Work order:
Counting the line with "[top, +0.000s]" as the last one, copy out the lines of the data exactly from the first onward.
--- Information provided Enclosed Below ---
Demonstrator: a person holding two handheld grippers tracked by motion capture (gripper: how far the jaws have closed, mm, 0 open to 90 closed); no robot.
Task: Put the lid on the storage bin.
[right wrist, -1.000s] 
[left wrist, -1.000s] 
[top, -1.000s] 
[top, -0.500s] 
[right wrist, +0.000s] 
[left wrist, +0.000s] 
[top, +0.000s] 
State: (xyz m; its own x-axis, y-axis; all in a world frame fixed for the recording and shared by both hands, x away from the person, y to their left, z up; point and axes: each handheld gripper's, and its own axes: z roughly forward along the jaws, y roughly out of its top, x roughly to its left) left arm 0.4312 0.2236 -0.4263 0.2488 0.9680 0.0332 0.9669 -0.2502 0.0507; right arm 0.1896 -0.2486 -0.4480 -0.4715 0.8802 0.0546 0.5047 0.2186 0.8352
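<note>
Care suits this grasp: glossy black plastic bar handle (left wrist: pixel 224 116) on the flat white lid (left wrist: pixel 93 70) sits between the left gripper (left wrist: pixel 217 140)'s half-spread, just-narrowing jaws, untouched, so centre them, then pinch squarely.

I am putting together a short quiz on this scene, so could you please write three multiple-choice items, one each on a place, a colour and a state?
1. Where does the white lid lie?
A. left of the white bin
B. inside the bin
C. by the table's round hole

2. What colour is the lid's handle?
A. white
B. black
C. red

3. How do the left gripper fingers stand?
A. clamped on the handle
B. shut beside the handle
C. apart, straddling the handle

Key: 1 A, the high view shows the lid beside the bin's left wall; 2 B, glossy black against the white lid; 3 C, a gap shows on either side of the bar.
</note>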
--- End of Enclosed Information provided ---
Exercise output:
Demonstrator: a person holding two handheld grippers tracked by motion capture (gripper: how far the jaws have closed, mm, 0 open to 90 closed); no robot.
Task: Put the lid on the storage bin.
[right wrist, -1.000s] 
[left wrist, -1.000s] 
[top, -1.000s] 
[top, -0.500s] 
[right wrist, +0.000s] 
[left wrist, +0.000s] 
[top, +0.000s] 

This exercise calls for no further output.